**PROBLEM DETAILS:** Each line below must be reproduced exactly as it stands. Pictures stay out of the copy.

**PROVIDED MATERIAL:**
»»
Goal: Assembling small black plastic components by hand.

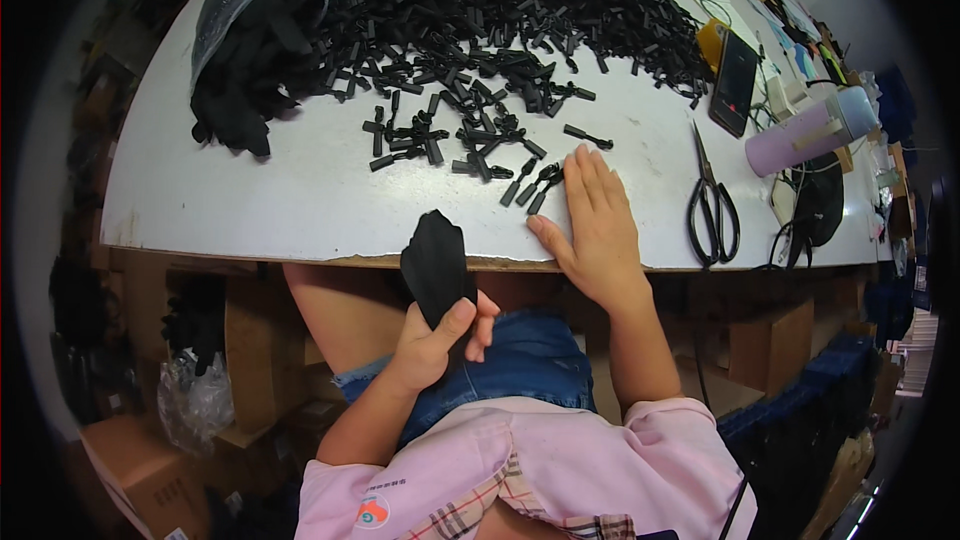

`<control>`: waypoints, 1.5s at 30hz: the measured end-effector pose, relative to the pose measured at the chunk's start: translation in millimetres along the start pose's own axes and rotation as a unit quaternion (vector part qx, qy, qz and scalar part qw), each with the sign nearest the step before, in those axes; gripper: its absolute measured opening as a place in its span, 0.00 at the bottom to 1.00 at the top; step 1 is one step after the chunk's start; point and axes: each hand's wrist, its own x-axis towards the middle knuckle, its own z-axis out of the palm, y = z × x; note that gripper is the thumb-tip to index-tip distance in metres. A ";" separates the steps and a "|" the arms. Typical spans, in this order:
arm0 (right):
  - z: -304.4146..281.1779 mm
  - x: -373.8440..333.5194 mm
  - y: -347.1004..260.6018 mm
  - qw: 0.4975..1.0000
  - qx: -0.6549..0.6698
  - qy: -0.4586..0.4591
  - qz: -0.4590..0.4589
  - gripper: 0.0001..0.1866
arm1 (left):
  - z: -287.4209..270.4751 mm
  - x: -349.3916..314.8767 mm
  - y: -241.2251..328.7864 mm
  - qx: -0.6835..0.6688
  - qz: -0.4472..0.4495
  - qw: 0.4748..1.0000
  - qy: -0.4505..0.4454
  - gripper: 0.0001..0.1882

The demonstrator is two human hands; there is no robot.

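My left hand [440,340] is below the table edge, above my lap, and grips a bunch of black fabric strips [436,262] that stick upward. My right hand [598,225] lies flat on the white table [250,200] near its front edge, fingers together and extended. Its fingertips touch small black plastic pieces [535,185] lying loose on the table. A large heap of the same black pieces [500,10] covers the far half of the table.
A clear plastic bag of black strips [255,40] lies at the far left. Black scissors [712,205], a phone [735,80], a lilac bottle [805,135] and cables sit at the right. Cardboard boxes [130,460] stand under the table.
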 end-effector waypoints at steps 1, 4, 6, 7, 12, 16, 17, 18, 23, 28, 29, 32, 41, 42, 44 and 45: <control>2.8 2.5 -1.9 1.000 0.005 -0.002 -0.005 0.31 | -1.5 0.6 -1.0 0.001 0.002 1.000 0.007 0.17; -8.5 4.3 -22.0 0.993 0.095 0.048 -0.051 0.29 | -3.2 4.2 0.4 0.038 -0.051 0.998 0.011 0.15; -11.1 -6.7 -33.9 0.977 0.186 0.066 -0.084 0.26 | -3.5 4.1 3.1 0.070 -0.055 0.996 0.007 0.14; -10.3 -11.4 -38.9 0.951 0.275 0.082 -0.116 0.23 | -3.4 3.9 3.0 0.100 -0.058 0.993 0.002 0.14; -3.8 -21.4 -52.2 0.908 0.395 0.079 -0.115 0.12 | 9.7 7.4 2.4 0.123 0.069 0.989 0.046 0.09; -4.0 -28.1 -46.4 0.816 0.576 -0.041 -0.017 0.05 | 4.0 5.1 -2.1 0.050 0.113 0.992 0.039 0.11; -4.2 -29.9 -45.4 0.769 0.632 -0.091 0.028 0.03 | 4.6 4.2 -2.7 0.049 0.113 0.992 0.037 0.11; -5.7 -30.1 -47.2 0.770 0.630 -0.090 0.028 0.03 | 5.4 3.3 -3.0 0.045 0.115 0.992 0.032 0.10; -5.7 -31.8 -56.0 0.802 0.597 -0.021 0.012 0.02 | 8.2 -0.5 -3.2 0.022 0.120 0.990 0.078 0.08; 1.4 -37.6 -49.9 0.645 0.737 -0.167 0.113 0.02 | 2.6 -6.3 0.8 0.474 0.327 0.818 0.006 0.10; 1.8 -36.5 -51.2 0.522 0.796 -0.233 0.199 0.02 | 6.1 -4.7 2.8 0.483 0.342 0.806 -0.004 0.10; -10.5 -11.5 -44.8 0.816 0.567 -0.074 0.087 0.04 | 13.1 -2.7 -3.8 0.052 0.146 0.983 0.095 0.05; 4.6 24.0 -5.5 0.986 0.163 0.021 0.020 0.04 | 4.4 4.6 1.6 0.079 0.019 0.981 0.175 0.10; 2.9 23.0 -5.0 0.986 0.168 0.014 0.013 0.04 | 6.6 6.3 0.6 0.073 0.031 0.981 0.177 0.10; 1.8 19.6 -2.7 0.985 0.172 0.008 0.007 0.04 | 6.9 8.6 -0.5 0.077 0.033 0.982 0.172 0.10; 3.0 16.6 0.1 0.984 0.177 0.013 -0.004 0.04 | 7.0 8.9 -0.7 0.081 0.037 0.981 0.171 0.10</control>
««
**ANSWER SECTION:**
Goal: Assembling small black plastic components by hand.


`<control>`: waypoints, 1.5s at 30hz: the measured end-effector pose, relative to the pose measured at the chunk's start: translation in millimetres along the start pose's own axes and rotation as a unit quaternion (vector part qx, qy, qz and scalar part qw), each with the sign nearest the step before, in those axes; gripper: its absolute measured opening as a place in its span, 0.00 at the bottom to 1.00 at the top; step 1 is one step after the chunk's start; point and axes: each hand's wrist, its own x-axis towards the middle knuckle, its own z-axis out of the palm, y = z × x; note that gripper is the thumb-tip to index-tip distance in metres. A ";" separates the steps and a "|" the arms. Typical spans, in this order:
arm0 (right):
  - z: -304.4146..281.1779 mm
  - x: -373.8440..333.5194 mm
  - y: -347.1004..260.6018 mm
  - qw: 0.4975..1.0000
  - qx: -0.6549..0.6698
  - qy: -0.4586..0.4591
  - qz: -0.4590..0.4589
  - gripper: 0.0001..0.1866
arm1 (left):
  - z: -287.4209..270.4751 mm
  - x: -349.3916..314.8767 mm
  - y: -241.2251..328.7864 mm
  - qx: -0.6835..0.6688
  - qz: -0.4472..0.4495
  - qw: 0.4748..1.0000
  - qy: -0.4505..0.4454
  - gripper: 0.0001..0.1882

The demonstrator is two human hands; there is no robot.

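My left hand [440,340] is below the table edge, above my lap, and grips a bunch of black fabric strips [436,262] that stick upward. My right hand [598,225] lies flat on the white table [250,200] near its front edge, fingers together and extended. Its fingertips touch small black plastic pieces [535,185] lying loose on the table. A large heap of the same black pieces [500,10] covers the far half of the table.
A clear plastic bag of black strips [255,40] lies at the far left. Black scissors [712,205], a phone [735,80], a lilac bottle [805,135] and cables sit at the right. Cardboard boxes [130,460] stand under the table.
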 end-effector waypoints at steps 1, 4, 6, 7, 12, 16, 17, 18, 23, 28, 29, 32, 41, 42, 44 and 45: <control>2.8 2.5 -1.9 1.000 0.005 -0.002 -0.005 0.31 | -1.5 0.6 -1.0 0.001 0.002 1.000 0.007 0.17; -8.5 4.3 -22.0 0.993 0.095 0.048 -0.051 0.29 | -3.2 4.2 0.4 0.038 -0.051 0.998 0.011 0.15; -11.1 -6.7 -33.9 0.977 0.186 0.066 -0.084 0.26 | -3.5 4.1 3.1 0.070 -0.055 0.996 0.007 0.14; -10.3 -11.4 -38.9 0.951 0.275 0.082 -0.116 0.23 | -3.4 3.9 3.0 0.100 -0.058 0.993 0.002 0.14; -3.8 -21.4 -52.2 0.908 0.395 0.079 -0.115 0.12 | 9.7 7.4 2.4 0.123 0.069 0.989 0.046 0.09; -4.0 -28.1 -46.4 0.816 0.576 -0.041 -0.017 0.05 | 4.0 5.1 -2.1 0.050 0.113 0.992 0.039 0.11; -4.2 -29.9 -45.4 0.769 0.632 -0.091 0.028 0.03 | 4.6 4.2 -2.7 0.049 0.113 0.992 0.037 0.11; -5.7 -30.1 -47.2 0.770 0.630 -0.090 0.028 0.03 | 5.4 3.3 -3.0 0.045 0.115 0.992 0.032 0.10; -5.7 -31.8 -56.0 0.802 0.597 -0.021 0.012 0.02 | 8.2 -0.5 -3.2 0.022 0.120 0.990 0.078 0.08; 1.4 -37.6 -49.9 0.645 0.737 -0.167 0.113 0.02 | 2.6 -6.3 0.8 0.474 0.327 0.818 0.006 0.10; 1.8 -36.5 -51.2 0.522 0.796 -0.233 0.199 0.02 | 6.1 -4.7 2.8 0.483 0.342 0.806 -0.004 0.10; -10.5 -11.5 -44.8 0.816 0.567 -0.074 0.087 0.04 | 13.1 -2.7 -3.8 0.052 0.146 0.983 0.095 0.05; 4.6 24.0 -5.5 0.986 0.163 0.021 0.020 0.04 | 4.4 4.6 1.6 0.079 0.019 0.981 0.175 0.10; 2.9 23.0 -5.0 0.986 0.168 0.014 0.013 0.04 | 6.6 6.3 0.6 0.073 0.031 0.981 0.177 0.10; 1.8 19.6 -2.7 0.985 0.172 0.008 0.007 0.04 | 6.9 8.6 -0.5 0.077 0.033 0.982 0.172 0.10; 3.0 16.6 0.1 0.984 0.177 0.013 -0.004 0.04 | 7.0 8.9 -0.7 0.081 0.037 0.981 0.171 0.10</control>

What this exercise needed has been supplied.